Con lo sciopero dell’8 marzo a Milano è a rischio il normale funzionamento dei mezzi pubblici. In particolare, tuttavia, saranno gli utenti dei treni a essere maggiormente interessati dai possibili disagi. Invece la rete del trasporto pubblico locale gestita da ATM non dovrebbe riservare sorprese negative.

L’agitazione, in concomitanza con la Giornata internazionale della donna, è indetta da svariate sigle sindacali tra cui figurano Adl-Cobas e Slai-Cobas. È di carattere nazionale, per la durata di 24 ore, relativamente al settore pubblico, privato e cooperativo. Dopo un febbraio caratterizzato da numerosi scioperi di settore e non solo, anche il mese di marzo sembra continuare sulla stessa linea.

Le ripercussioni su lavoratori, pendolari, studenti e su chiunque abbia necessità di utilizzare i mezzi pubblici saranno quindi evidenti in tutte le città italiane. Vediamo ora cosa può succedere a Milano e quali sono le compagnie che non garantiranno le proprie corse.

Sciopero 8 marzo a Milano: cosa fa ATM

ATM, la società partecipata del Comune di Milano che gestisce il trasporto pubblico locale nel capoluogo lombardo e in altri 95 comuni dell’area metropolitana, ha assicurato che non ci saranno variazioni o cancellazioni.

Salvo imprevisti, quindi, metro, bus e tram funzioneranno regolarmente. Qualora dovessero verificarsi scioperi, saranno comunque osservate le fasce di garanzia stabilite per legge negli orari di massima frequentazione. Si consiglia in ogni caso di tenersi aggiornati attraverso i canali di comunicazione dell’azienda e acquistare i biglietti in anticipo.

Trenord: il quadro della situazione

Ben diverso il discorso delle linee ferroviarie Trenord, dove l’adesione dei dipendenti allo sciopero dell’8 marzo è prevista per tutta la giornata fino alle ore 21.00, con conseguenze per i servizi regionale, suburbano, aeroportuale e lunga percorrenza.

Le fasce orarie di garanzia sono quelle che vanno dalle ore 6:00 alle 9:00 e dalle 18:00 alle 21:00. Garantito anche l’arrivo a termine corsa dei treni con partenza entro le ore 23:59 del 7 marzo e con arrivo previsto nella destinazione finale entro le 00:59 dell’8 marzo. In caso di cancellazione dei treni del servizio aeroportuale, saranno disponibili bus sostitutivi senza fermate intermedie tra Milano Cadorna e Malpensa Aeroporto (Malpensa Express con partenza da Via Paleocapa 1) e tra Stabio e Malpensa Aeroporto (S50).

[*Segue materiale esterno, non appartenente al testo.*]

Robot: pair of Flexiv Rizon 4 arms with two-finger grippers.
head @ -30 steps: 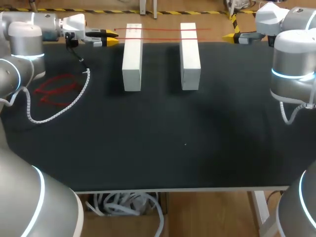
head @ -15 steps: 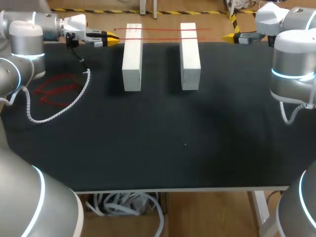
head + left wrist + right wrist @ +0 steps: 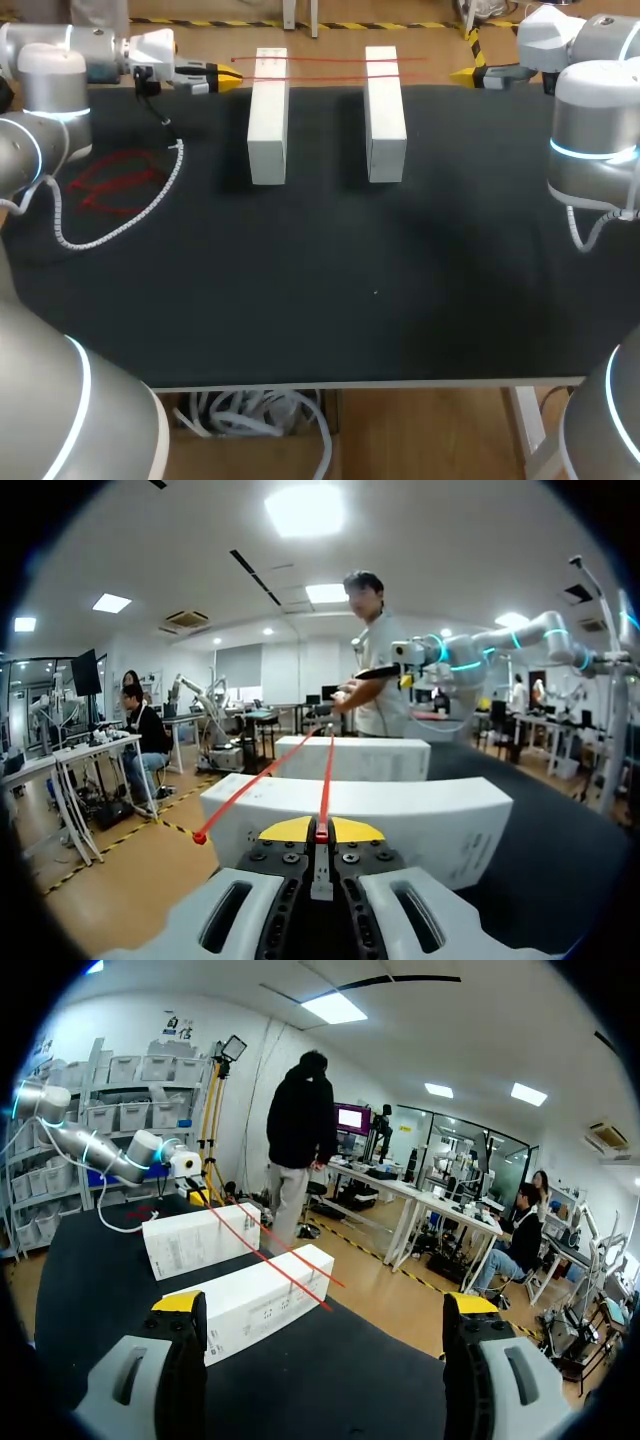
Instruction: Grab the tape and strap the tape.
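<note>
the left tool has just closed its tips on the end of one red tape lying across both white blocks, so the grab looks done; the right tool hangs spread apart, the tape's other end ungrasped.

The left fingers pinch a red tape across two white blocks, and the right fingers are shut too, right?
No: the right wrist view shows the right fingers open, empty. The left fingers do pinch the red tape across the white blocks.
</note>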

Per fornire ai viaggiatori informazioni dettagliate, l’azienda comunica attraverso il proprio sito ufficiale l’elenco dei treni garantiti, invitando inoltre a prestare attenzione ai monitor e agli annunci sonori nelle stazioni anche a sciopero concluso.

Sciopero 8 marzo a Milano: treni a rischio?

Anche gli altri collegamenti ferroviari sono a rischio nella giornata di venerdì 8 marzo, sempre con orario 00.00-21.00, a causa dello sciopero nazionale del personale di Gruppo FS, Trenitalia e Trenitalia TPER. Pertanto sono possibili variazioni o cancellazioni dei treni.

Le fasce orarie di garanzia sono le stesse di Trenord: 6.00-9.00 e 18.00-21.00. Per quanto riguarda le corse nazionali, saranno assicurate quelle incluse nella lista dei treni garantiti in caso di sciopero aggiornata da Trenitalia. Chi desiderasse ulteriori informazioni può rivolgersi anche al numero verde gratuito 800.892021 o all’assistenza clienti nelle stazioni.

Non ci sono comunicazioni ufficiali da parte di Italo, i cui treni dovrebbero quindi osservare il regolare funzionamento.